There is richness to explore both Now and Later.

Enjoy the day!

Wednesday, March 11, 2009

Lost: A Popular Culture Moment

Okay, I admit it... I do love the television program "Lost." What a fun, complex, provocative, somewhat exhausting weekly escape. Now in its fifth season, viewers first met the "Losties" when their plane crashed over the south Pacific and they set up camp on the beach of a tropical island. Quickly viewers learned this was not going to be a retelling of "Swiss Family Robinson." The survivors of the crash are awaiting rescue on an island that is moving in time and while they wait, they are a part of wild unfolding of a twisted story full of love, greed, leadership, faith, family, survival, redemption. What I love most about this show is that (usually after some wicked time travel sequence) the prevailing question is not "where are we?" but "when are we?"

When are we?

So when are you? And when are we as a country? When are we as a family? When is our organization? I have worked with boards of directors of non-profits that are solidly not in now; they are stuck in the past, action completely dominated by the long-gone Founder. I have worked with a married couple who are deeply rooted in their now while constantly looking at tomorrow. Coaching individuals is really appealing; there is often a very fluid dance between the past, the present, and the future the person dreams of. The challenge is dancing between time skillfully. In each case, it is about when.

I certainly believe that history is to be honored. I also believe that now is to be lived and the future is to be anticipated. But what's possible if you are firmly rooted in any one place in time? How do you be in relationship today if all you can reference is yesterday? What does it look like to do long range planning if all you can see is the demand of leading your organization today (I often hear "we cannot think about tomorrow; I have a grant to accreditation team visiting...and event to attend...we have no money or staff"). And what about a team or partnership or organization that pays no attention to the accumulated history and simply wings it? There is great value to at least considering the past.
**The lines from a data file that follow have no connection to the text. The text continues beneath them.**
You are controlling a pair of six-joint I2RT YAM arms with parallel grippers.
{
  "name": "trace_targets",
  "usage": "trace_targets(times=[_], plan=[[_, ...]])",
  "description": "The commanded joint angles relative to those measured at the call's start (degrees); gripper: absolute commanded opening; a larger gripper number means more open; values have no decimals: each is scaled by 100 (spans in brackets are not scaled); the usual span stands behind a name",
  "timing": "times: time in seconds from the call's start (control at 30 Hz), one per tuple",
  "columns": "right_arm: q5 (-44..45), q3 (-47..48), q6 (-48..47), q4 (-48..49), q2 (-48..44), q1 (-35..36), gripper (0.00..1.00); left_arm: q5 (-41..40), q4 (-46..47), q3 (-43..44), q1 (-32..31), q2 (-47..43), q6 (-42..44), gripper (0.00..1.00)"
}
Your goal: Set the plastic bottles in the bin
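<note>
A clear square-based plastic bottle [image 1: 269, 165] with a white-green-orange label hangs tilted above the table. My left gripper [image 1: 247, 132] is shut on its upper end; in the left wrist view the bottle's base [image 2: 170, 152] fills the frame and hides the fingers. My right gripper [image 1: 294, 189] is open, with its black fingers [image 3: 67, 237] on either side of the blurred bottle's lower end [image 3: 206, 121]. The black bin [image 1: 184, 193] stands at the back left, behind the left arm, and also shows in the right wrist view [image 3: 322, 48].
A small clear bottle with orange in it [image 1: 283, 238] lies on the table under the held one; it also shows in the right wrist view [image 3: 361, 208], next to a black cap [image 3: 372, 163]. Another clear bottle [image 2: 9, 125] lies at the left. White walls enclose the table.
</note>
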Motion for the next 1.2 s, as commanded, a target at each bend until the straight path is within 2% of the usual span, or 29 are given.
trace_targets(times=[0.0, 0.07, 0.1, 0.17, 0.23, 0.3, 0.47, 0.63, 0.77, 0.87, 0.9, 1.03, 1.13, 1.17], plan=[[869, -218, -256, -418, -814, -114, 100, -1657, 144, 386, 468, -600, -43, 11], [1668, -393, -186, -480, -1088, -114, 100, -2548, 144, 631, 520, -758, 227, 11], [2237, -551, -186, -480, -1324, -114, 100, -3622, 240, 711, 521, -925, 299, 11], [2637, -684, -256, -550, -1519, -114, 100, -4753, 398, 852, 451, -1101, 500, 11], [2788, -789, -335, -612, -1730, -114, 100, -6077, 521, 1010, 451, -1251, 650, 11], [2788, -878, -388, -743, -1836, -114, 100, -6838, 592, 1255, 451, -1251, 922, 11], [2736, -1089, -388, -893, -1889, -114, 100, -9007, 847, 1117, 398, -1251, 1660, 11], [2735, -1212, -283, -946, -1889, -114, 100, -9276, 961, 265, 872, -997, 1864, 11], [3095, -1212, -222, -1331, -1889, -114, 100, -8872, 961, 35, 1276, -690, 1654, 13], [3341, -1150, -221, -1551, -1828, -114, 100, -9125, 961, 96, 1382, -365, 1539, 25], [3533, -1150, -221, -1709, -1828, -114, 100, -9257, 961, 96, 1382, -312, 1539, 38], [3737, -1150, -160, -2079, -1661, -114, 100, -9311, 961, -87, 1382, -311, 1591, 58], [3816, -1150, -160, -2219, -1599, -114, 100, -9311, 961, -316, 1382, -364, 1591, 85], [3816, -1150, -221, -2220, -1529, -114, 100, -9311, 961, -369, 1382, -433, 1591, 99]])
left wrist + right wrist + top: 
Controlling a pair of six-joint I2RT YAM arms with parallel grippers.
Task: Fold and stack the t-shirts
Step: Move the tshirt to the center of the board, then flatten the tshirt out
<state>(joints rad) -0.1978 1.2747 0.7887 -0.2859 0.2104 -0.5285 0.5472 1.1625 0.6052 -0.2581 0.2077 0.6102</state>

So when are you? When is your relationship or partnership or team or organization? When do you find yourself relying upon the past to inform your present or future? What does it look like to use the past now? When do you move on? What do you notice when you are future focused and feeling really prepared (or not)? If you are a founder of an organization, what do you notice about your original intent and the demands of now? How do they meld together and how to they conflict? What is your experience traveling through time in your own life?

Have a great day...whenever you are!